### Task description
Starting with the first line below, extract each line through the one that contains "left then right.", inclusive, excluding pictures.

### Data provided

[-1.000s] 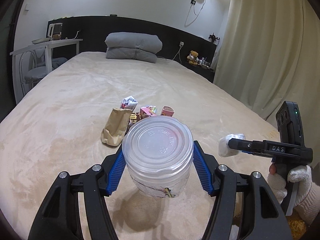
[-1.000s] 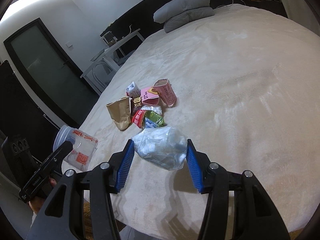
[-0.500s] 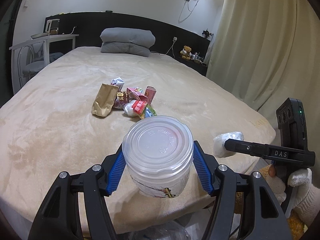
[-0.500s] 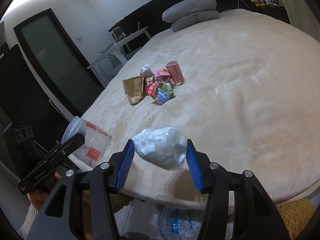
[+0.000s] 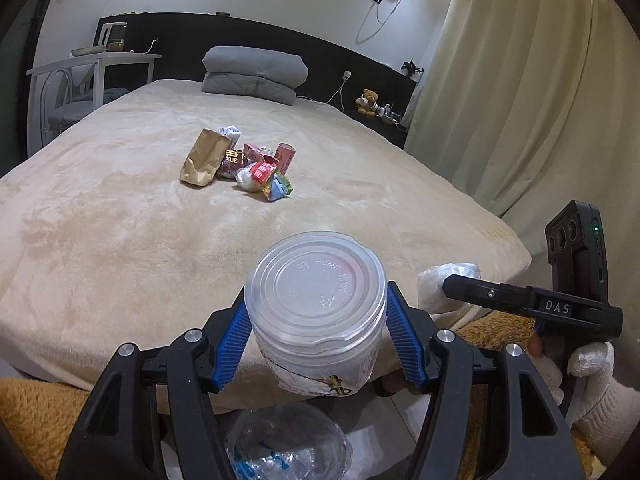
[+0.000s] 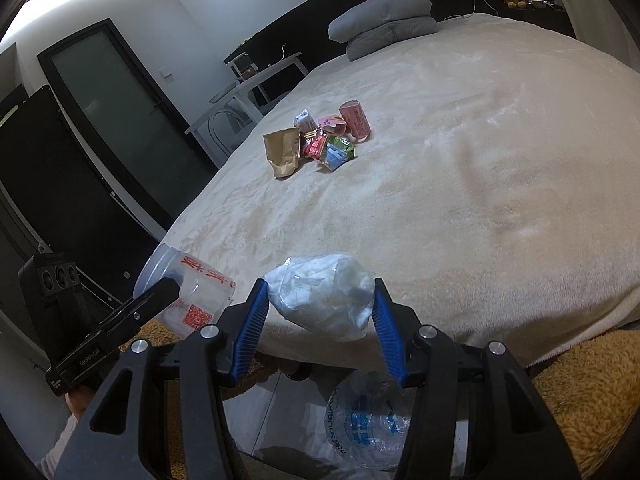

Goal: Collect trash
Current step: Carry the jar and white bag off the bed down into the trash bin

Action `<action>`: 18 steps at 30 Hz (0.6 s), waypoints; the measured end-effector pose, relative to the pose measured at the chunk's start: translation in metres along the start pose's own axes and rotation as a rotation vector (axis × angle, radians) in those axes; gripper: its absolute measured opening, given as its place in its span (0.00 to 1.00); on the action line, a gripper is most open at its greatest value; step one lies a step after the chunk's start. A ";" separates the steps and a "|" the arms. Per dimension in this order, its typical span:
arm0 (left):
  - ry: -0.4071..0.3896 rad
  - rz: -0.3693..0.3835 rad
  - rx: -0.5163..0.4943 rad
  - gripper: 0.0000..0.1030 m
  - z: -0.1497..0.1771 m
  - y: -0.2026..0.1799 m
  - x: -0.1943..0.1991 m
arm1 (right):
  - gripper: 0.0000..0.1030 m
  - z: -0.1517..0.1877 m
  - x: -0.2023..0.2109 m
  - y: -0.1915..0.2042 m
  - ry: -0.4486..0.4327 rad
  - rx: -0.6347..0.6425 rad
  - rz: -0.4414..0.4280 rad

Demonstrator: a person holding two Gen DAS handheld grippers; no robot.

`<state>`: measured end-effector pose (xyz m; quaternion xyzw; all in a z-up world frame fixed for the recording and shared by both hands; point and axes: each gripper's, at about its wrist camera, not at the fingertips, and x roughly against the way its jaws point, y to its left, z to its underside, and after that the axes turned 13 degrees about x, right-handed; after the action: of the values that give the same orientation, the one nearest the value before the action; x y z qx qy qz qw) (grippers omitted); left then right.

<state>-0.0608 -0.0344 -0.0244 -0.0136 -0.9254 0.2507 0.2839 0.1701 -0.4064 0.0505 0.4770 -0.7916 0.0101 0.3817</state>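
Two hand-held grippers, both loaded. Left hand-held gripper [image 5: 318, 342] tilted down past the near edge of the bed [image 5: 120, 220], blue pads partly closed and clamped on one lidded clear plastic tub [image 5: 316, 316], lid facing the camera, print on its lower side cut off. Right hand-held gripper [image 6: 320, 316] also tilted down at the bed's near edge, pads partly closed and pinching one crumpled white plastic wad [image 6: 322, 294]. One gloved hand [image 5: 592, 384] on the right grip, mostly cut off. Below, on the floor, one clear bag [image 6: 368, 424] with blue print, half hidden by the gripper frames. Mid-bed, one trash pile [image 5: 240, 160]: one brown paper bag, one pink cup, several wrappers, count unclear. Far: two stacked grey pillows [image 5: 256, 74], one teddy bear [image 5: 366, 100].
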 end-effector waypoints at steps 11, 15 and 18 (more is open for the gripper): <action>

### Written answer
[-1.000s] 
[-1.000s] 
[-0.500s] 
[-0.500s] 
[+0.000s] 
[+0.000s] 

Goal: Collect trash
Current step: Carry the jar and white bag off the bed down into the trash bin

Action `<action>`: 18 steps at 30 Hz (0.6 s), waypoints; the measured end-effector pose, relative to the pose measured at the chunk's start: translation in metres along the start pose's own axes and rotation as a rotation vector (axis × angle, radians) in those axes; gripper: its absolute measured opening, given as its place in its span (0.00 to 1.00); on the action line, a gripper is most open at its greatest value; step one lies a step after the chunk's start. A ";" separates the steps and a "|" the arms. Per dimension in this order, its typical span:
arm0 (left):
  - ry: -0.4071..0.3896 rad
  - rz: -0.3693..0.3835 rad
  - rx: -0.5163..0.4943 rad
  - gripper: 0.0000..0.1030 m
  - z: -0.1497..0.1771 m
  - y: -0.2026..0.1799 m
  - x: -0.1943..0.1991 m
arm1 (right):
  - gripper: 0.0000..0.1030 m
  - z: -0.1517..0.1877 m
  - x: -0.2023..0.2109 m
  - y: -0.1915..0.2042 m
  - ry: -0.4486..0.4327 rad
  - rx: -0.6347..0.6425 rad
  - rz: -0.4414..0.4280 rad

Demonstrator: a person holding two Gen DAS handheld grippers; no robot.

`<state>`: measured end-effector pose (xyz m; quaternion xyzw; all in a z-up world frame fixed for the recording and shared by both hands; point and axes: each gripper's, at about its wrist camera, not at the fingertips, and x roughly against the way its jaws point, y to its left, z to its underside, and after that the axes turned 13 degrees about x, right-handed; after the action: of the values that give the same orientation, the one nearest the value before the action; x y z qx qy qz qw) (grippers omitted); left then right.

This completes the required output.